Forget the homework. Throw out your textbooks. No need for taking any more Bible classes or any other classes for that matter. It is time to read our Bibles, fast, pray and get as many people into the Kingdom as possible. Why? Because we have been given the word from radio personality and Bible teacher Harold Camping of Oakland that Jesus will return to rapture true believers on May 21, 2011. That’s right, brothers and sisters, we only have about six months left on earth, and then God will unleash his wrath on all the ungodly. Or will He?
Camping, 89, is the source of this teaching and president of Family Stations, Inc., also known as Family Radio, based in Oakland, Calif. Family Radio broadcasts Camping’s peculiar theology via AM/FM radio, shortwave, satellite and the Internet all over the world. He has no formal theological training (a clear red flag) and only has a bachelor’s degree in civil engineering. Back in 1992, Camping argued in the book “1994?” that the evidence from the Bible indicated that Jesus would return in 1994. As we all know, this did not occur.
What’s interesting is that over the years there have been many false predictions about the return of Jesus described in 1 Thessalonians 4:16-17. I remember well the prediction that Jesus would return in 1994. I recall reading that gospel tract and noting a gross error in Bible interpretation that was the basis of the 1994 dating. That gross error was mistaking the use of simile language in 2 Peter 3:8 as a way to calculate literal dates, something I pointed out back then in the newsletter I produced called, “The Christian Apologist.”

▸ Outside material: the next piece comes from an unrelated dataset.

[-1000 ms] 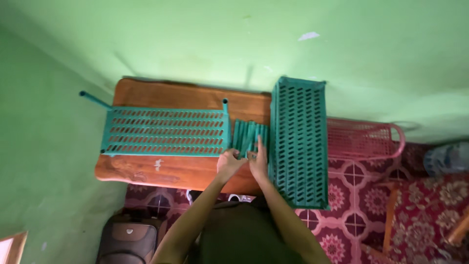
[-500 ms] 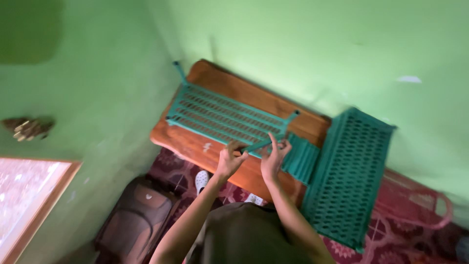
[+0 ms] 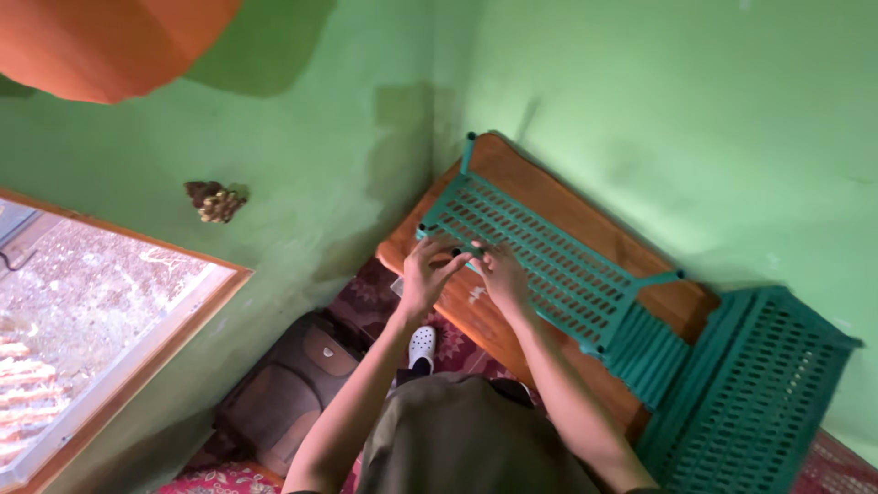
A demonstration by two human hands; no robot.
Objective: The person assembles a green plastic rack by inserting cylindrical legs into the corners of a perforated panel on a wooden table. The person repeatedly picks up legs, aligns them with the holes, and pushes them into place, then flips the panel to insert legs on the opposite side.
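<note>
A green slatted plastic shelf panel (image 3: 549,261) with short corner posts lies flat on a brown wooden table (image 3: 521,178) set in the room's corner. My left hand (image 3: 426,273) has its fingers curled over the panel's near edge, close to the near-left corner socket. Right beside it, my right hand (image 3: 500,273) grips the same edge, fingertips on the slats. A bundle of green tubes (image 3: 651,355) lies on the table just right of the panel. A second green slatted panel (image 3: 764,393) lies further right.
Green walls close the table in at the back and left. On the patterned red floor below stand a brown bag (image 3: 285,395) and a white shoe (image 3: 422,346). A wood-framed window (image 3: 101,320) is at the left, an orange object (image 3: 110,41) at the top left.
The view has swung left and tilted. My hands have moved from the panel's right end by the tubes to its left end near the corner socket.
</note>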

In 2 Peter 3:8, in the context of addressing why the Lord’s coming seems to be taking so long, Peter informs us that God is patient, and that the way He views time is different from how we do. Peter shows us that God views time differently by saying, “…with the Lord one day is as a thousand years, and a thousand years as one day.”

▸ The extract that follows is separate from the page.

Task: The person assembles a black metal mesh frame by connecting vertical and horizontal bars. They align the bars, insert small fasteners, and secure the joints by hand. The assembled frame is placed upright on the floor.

The use of the words “as” or “like” indicate a figure of speech called a simile. And a simile is defined as “a figure of speech in which two unlike things are explicitly compared.” The two unlike things are “a day” and “a thousand years.” So basically what Peter was saying is that since God is eternal and self-existent, a day and a thousand years are alike to Him. He was not saying that a day and a thousand years were to be calculated as if they were the same.

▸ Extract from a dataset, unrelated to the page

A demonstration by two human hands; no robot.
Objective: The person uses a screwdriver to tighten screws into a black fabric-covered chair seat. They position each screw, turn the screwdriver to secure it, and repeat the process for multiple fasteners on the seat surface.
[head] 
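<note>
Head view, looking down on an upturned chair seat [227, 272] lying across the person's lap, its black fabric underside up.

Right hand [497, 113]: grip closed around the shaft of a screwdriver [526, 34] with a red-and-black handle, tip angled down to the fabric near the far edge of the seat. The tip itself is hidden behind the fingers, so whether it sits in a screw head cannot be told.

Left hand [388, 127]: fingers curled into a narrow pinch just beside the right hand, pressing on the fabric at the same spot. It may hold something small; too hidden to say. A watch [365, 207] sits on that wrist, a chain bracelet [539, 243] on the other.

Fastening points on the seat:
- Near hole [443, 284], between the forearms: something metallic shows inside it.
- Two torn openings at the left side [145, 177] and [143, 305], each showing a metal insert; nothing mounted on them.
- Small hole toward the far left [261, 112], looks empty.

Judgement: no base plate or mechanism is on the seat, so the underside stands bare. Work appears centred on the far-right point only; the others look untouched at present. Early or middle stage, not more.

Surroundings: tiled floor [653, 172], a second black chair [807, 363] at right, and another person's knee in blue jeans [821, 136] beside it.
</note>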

But the 1994 date-setters took this simile, literalized it, and created their false date based on bad hermeneutics. Sadly, people like Camping have not learned from the mistakes of the past. Camping also used bad hermeneutics to come up with his May 21, 2011 date.
His first mistake was finding a way to disregard what Jesus said in Matthew 24:36, “But of that day and hour no one knows…” Edgar Whisenant, in his booklet “88 Reasons Why the Rapture will be in 1988,” made the same mistake, and then kept changing the date after the first prophesy failed.
Camping’s second mistake was to literalize the simile language in 2 Peter 3:8. How he came up with the specific date May 21, 2011 is very convoluted and complicated, but the gist of it is this: he took the arbitrary and inconclusive date for Noah’s flood (4990 BC), added to that the seven days Noah was warned before the flood in Genesis 7:4, but made them equal to seven thousand years using 2 Peter 3:8, and added that figure to 4990 BC and got the year 2011 AD.
This is a perfect example of why a sound theological education is so important. It will keep you from gross errors of interpretation like these. Camping’s teachings about the year 1994 influenced a man to commit suicide when his prediction did not pan out.
This is no trivial matter. The May 21, 2011 date is wrong because no distortion of the Bible can lead to truth. I suggest that Camping and his followers take Professor Shin’s hermeneutics and Bible study methods class. I am sure Biola would offer him a discount, because it is clear this is one class he desperately needs.